Bug 11740

Summary: Race condition in locking for LPD
Product: [Retired] Red Hat Linux Reporter: jwilliam
Component: lprAssignee: Crutcher Dunnavant <crutcher>
Status: CLOSED WONTFIX QA Contact:
Severity: medium Docs Contact:
Priority: medium    
Version: 6.2CC: chris.ryan
Target Milestone: ---   
Target Release: ---   
Hardware: i386   
OS: Linux   
Whiteboard:
Fixed In Version: Doc Type: Bug Fix
Doc Text:
Story Points: ---
Clone Of: Environment:
Last Closed: 2000-10-11 15:27:26 UTC Type: ---
Regression: --- Mount Type: ---
Documentation: --- CRM:
Verified Versions: Category: ---
oVirt Team: --- RHEL 7.3 requirements from Atomic Host:
Cloudforms Team: --- Target Upstream Version:
Embargoed:

Description jwilliam 2000-05-30 05:36:55 UTC
Package:
lpr-50-4

Caveat:
For some reason, this was producible quite easily when the printer was
hooked up to the serial port, don't believe this is essential though.

Description:
'lpr'ing two small files would frequently case the second file to get
caught in the print queue.  'lpq' would report 'warning: no daemon
present'.  Restarting the daemon would cause the second job to be
printed properly.

Detective work:
The lpd daemon would spawn off a child to take care of the first job.
You lpr the second job, a second daemon gets spawned off.  During this
time, the first daemon would enter printjob.c, line 261(the 'done'
section).  The first daemon believe's it is done processesing, but
it doesn't release the lock untill the exit on line 271.  During this
time, the daemon which was spawned to handle the second job hits lpd.c
line 142 and sees that the first daemon has the lock, so the second
daemon exits, assuming the first daemon will take care of printing
the second job.  Of course, the first daemon think's it's done
processing, so it doesn't bother printing the second job either, leaving
the job queue'd up untill the daemon is restarted(either explicitly,
or through submission of another print-job).

Fix:
Get rid of the deadlock.  This was causing our software to break pretty
seriously, right now as a stop-gap I've added a flock() to printjob.c:L262
to unlock the file.  I *believe* this resolves the problem we were having,
but I haven't had a chance to scrutinize the code very closely to ensure
that unlocking the file at that point is Ok, or to see if this removes
the deadlock completly, or if it just makes the timing harder to hit.

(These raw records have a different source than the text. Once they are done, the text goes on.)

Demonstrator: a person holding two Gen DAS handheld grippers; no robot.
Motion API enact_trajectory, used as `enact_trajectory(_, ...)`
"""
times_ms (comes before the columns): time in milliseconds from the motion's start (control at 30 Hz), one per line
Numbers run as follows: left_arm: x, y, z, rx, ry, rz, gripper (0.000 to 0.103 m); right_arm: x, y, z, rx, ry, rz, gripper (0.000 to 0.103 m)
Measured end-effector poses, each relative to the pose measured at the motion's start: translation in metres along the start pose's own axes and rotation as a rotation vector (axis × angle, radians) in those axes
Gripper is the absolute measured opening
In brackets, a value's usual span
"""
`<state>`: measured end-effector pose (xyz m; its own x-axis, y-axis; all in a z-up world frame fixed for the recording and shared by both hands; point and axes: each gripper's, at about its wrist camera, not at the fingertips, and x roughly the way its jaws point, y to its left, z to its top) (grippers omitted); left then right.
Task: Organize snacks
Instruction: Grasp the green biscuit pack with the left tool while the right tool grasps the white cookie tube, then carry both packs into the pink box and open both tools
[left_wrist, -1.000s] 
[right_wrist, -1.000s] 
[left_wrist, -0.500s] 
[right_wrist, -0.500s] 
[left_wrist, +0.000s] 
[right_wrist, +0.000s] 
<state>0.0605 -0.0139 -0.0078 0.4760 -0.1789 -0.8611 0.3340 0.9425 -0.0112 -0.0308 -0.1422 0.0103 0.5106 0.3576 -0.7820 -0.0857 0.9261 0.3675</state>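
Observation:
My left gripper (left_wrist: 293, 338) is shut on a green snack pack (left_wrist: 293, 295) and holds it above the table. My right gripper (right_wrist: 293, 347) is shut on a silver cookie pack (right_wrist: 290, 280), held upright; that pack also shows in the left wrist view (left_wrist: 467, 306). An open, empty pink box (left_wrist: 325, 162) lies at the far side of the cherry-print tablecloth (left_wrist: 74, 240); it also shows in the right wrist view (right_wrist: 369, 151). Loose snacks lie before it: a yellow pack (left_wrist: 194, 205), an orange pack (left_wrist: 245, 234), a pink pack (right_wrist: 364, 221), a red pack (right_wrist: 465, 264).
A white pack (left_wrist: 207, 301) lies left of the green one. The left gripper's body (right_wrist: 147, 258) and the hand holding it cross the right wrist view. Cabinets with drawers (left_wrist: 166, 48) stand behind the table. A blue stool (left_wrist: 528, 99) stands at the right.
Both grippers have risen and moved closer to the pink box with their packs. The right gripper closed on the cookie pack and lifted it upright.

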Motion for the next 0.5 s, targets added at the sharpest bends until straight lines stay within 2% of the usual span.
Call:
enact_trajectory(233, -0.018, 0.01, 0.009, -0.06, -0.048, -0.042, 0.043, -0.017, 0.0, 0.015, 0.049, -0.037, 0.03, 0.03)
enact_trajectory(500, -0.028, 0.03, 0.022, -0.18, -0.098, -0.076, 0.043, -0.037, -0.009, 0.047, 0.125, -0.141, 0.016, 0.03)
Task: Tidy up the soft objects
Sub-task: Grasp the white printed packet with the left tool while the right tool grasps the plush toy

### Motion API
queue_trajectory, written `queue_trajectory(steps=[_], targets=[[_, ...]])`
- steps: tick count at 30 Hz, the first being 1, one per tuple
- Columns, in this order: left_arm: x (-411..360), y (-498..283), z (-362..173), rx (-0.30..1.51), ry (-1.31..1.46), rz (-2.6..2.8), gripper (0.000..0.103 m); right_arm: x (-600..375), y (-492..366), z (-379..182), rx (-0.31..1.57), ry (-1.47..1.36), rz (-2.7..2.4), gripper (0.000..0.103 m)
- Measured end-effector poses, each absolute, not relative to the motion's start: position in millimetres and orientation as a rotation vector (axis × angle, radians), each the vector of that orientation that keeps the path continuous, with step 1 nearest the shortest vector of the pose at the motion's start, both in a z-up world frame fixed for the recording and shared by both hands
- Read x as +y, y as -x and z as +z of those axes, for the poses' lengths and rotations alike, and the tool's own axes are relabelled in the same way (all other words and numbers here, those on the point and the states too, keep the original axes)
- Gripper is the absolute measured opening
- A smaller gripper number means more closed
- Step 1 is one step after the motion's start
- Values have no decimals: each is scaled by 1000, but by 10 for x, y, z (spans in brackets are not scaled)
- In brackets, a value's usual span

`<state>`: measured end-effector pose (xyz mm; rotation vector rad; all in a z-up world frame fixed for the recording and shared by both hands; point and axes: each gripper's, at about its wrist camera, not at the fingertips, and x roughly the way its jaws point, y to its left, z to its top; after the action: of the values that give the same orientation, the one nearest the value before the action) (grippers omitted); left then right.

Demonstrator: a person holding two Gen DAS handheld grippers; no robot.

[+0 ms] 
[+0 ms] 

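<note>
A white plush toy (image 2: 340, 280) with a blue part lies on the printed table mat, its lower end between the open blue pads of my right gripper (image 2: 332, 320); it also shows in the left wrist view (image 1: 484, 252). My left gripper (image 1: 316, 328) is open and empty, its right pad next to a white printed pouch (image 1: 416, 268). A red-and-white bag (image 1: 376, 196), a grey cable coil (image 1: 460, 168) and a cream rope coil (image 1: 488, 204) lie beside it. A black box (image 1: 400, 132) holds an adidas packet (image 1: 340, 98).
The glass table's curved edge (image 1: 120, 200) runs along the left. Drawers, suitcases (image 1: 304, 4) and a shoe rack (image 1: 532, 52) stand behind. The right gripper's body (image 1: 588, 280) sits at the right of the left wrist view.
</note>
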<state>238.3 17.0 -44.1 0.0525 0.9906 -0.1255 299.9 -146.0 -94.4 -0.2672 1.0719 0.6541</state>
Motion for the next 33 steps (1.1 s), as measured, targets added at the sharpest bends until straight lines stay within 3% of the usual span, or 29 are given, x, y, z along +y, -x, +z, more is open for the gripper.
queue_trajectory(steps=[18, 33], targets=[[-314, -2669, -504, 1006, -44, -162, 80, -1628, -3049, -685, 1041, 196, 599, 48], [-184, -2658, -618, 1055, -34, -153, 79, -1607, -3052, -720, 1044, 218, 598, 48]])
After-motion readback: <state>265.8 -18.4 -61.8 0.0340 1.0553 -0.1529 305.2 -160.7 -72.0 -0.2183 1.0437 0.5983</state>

Comment 1 Bernhard Rosenkraenzer 2000-06-17 16:02:05 UTC
This is fixed in Rawhide - we're using LPRng from now on.

Comment 2 Crutcher Dunnavant 2000-10-02 18:19:59 UTC
This will have to be fixed, garh.

Comment 3 Crutcher Dunnavant 2000-10-02 19:06:49 UTC
This is what I ended up doing, based upon your comments. I reordered the code to
reduce the time during which a deadlock might happen (though not by much).

        /*
         * search the spool directory for more work.
         */
        nitems = getq(&queue);
        if (nitems == 0) {              /* no more work to do */
        done:
                flock(lfd,LOCK_UN);     /* Unlock the lock now, to avoid
deadlocks */
                if (count > 0) {        /* Files actually printed */
                        if (!SF && !tof)
                                (void) write(ofd, FF, strlen(FF));
                        if (TR != NULL)         /* output trailer */
                                (void) write(ofd, TR, strlen(TR));
                }
                (void) close(ofd);
                (void) wait(NULL);
                (void) unlink(tempfile);
                exit(0);
        } else if (nitems < 0) {
                syslog(LOG_ERR, "%s: can't scan %s", printer, SD);
                exit(1);
        }
        goto again;

I will close this when I push the Errata (which means QA and Docs has to sign
off on it).

Comment 4 Crutcher Dunnavant 2000-10-03 16:45:39 UTC
Okay, if a more guaranteed fix is needed, I could add a spinlock file lock, but
I dont really want to do that, for obvious reasons. So if you need this
reopened, I guess we add the spin lock.

Comment 5 Crutcher Dunnavant 2000-10-11 15:14:51 UTC
Okay, we have a child bug: Bug #18853

It's contents:
Having problem printing to network printers.  The jobs hang in the queue.  
when running 'lpc stat <printername>' jobs show as waiting.  When I 
run 'ps -ef |grep lpd' - 'lpd' shows as running more than once (usually 
twice).  If I kill the second instance, the reports will occasionally 
print.  Often it is a matter of a combination of killing the process, and 
trying 'lpc restart <printername>' or 'lpc down/up <printername>'.  I have 
not found consistency in getting the reports to print.
I had a file sent to me - lpr-0.50-7.i386.rpm - installed that.  It seems 
to help a little, but we still have a problem.
There are only 3 of 18 printers that get hung.  They are all at the bottom 
in printtool, but were not to start.  I deleted and re-added 2 of them.  I 
have also swapped hardware on one of them.  The 3 printers are HP 
laserjets - a model 4, 5, & 4050N.  The 4050N has a built in network card, 
the other 2 are using NetGear PS104 print servers.  I have them set up on 
linux as 'Remote Unix (lpd) queue', Remote Host is IP Address, Remote 
Queue is Raw.  These printers also exist on the NT side.  I actually set 
them up there first, to use the software with the printservers/network 
cards to assign the IP address to the devices.  Then I create them on 
Linux.

Comment 6 Crutcher Dunnavant 2000-10-11 15:15:30 UTC
*** Bug 18853 has been marked as a duplicate of this bug. ***

Comment 7 Crutcher Dunnavant 2000-10-11 15:27:19 UTC
I will examine how to do more complete locking on lpr, but it wont be easy.
The lpr-0.50-7 package is about the most that can easily be done to fix this,
and anything more complete will take some serious thought to avoid creating
NEW race condtions.

Comment 8 Crutcher Dunnavant 2001-03-14 17:38:50 UTC
I'm not going to get to this.